Australians are incredibly generous, donating billions of dollars to charities each year. Rightly, there is intense public scrutiny of the way charities raise funds, so it is important that charities are fair and open about their fundraising policies and practices.

While the ACNC does not regulate fundraising, we consider the way charities conduct fundraising a crucial aspect of good governance and practices must comply with the Governance Standards. Appeals and fundraising campaigns are a significant part of the sector’s engagement with the community, and must be conducted in ways that maintain and enhance public confidence.

Regardless of whether donations are sought in person or online, the manner of the approach must comply with relevant state or territory fundraising laws, be in the best interests of the charity and meet community expectations. Your charity should have in place policies and procedures to address a range of pertinent matters, such as record keeping, how to manage donors’ data, how to respond when someone declines to give and how to engage with vulnerable people, like the elderly and those who have an intellectual disability. They must also ensure money raised, less reasonable expenses, is put towards pursuing the charity’s charitable purpose.

All forms of fundraising cost money, yet the public is highly sensitive to the amount charities spend on administration. We understand administration costs are legitimate and essential for charities to fulfil their charitable purposes, and that for some, it may be cost-effective to outsource it to a commercial enterprise. However, there can be pitfalls. If the enterprise engages in questionable tactics − badgering, pressuring or intimidating people − it is the charity’s reputation, perhaps its most valuable asset, that is damaged.

As we found when we reviewed three 2019-2020 bushfire appeals problems can also arise when others, such as celebrities, raise money for a charity without first liaising with them, albeit with the best of intentions. In these situations, the charity has no control over promises made to donors about how and when funds will be spent, creating confusion and concern. Your charity should be aware that donated funds can only be used for activities that advance its charitable purposes. New South Wales RFS Trust went to the Supreme Court to confirm this point. I discuss these matters in more detail in episodes 18 and 19 of the Charity Chat podcast.

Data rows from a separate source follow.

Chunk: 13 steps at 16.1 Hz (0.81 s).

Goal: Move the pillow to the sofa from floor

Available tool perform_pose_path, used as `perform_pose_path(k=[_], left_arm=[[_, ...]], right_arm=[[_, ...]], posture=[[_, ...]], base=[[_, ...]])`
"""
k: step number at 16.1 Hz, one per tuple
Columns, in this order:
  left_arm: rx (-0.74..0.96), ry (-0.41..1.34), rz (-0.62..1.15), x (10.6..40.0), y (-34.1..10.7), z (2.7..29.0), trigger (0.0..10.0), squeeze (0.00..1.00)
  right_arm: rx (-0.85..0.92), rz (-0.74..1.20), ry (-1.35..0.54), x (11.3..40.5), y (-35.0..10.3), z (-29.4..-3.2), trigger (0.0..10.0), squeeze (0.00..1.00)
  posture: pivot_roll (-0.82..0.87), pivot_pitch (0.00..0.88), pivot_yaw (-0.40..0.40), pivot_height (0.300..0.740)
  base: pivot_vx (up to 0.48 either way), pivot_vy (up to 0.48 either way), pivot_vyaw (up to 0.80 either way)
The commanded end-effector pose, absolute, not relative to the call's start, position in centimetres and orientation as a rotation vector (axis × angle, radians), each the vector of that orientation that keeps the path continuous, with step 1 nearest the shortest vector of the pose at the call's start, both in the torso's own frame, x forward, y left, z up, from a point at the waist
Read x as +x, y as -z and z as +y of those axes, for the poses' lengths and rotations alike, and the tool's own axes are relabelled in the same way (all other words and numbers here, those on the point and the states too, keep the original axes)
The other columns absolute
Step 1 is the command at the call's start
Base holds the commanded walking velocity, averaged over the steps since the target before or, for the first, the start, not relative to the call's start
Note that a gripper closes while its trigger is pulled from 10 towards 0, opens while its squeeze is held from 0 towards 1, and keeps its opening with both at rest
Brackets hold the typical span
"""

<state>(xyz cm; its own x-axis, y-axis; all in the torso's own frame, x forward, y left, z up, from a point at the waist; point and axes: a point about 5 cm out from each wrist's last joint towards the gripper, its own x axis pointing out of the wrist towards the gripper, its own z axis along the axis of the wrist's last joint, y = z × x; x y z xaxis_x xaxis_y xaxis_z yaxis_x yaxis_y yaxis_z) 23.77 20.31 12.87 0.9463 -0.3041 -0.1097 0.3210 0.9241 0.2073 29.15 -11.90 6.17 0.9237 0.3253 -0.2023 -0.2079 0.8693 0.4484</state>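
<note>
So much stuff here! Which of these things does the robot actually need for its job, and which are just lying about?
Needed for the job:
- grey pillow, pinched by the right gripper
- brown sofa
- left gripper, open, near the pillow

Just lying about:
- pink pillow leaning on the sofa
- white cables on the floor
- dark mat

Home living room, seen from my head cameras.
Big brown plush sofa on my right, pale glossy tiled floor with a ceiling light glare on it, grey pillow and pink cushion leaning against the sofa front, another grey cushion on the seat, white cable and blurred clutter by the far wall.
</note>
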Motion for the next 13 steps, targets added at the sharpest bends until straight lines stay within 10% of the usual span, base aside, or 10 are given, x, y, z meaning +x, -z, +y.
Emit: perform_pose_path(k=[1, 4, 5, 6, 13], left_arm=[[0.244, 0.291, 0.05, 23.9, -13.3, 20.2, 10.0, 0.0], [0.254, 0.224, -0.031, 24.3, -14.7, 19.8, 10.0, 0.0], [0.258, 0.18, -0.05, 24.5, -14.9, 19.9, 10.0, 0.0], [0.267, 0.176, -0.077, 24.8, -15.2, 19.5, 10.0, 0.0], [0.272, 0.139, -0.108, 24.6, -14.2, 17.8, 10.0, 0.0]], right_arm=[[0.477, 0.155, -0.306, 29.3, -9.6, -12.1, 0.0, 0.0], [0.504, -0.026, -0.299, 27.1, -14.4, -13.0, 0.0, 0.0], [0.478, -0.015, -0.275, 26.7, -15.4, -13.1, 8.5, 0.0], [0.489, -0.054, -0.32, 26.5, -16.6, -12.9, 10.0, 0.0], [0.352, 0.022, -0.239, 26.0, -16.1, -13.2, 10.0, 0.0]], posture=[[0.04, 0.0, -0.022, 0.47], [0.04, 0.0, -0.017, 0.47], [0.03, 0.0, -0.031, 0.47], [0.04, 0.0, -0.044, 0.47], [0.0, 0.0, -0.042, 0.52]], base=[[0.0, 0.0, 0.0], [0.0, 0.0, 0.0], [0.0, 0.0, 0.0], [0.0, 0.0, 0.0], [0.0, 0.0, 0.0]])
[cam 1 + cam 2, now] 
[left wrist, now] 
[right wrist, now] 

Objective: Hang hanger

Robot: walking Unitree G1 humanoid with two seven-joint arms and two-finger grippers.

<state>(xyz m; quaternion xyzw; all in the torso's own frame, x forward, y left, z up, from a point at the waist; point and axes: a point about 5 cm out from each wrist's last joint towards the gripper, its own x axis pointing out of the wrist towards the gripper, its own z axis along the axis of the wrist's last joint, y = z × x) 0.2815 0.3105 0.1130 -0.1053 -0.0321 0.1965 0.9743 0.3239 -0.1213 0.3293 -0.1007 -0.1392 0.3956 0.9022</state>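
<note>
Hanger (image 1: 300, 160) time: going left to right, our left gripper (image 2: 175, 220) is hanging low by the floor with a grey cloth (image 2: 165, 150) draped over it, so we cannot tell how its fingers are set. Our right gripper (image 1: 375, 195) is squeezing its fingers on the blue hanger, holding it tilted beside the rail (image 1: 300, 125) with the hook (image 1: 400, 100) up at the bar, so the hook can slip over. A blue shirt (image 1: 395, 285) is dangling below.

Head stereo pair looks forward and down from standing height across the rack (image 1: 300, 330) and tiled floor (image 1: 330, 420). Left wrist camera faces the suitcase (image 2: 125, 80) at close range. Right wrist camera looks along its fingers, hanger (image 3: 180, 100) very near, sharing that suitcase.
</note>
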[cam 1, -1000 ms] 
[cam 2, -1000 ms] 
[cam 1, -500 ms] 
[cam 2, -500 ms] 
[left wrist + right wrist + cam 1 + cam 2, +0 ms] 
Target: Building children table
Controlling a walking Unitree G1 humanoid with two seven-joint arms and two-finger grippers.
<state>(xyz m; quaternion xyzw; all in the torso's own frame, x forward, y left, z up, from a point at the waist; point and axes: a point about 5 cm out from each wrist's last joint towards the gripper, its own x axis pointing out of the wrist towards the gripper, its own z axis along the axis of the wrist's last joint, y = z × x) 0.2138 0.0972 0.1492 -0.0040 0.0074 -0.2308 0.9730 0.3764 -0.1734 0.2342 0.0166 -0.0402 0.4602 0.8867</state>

Regardless of the way fundraising is conducted, the board or Responsible People of a charity, collectively, are accountable. Each state or territory has its own regulations and it is important for your charity to know them. Further, different regulations apply to different types of charities. For example, some charities can offer donors a tax-deductible receipt, but others are not eligible to do so.

Unfortunately, when major concerns about fundraising enter the public domain through the media or on social media, that can tarnish the reputation of the particular charity involved, as well as impact the reputation of the sector as whole. I would like to urge charities to develop good policies and practices so that all Australians can continue to feel reassured that their generosity and trust in charities is well placed.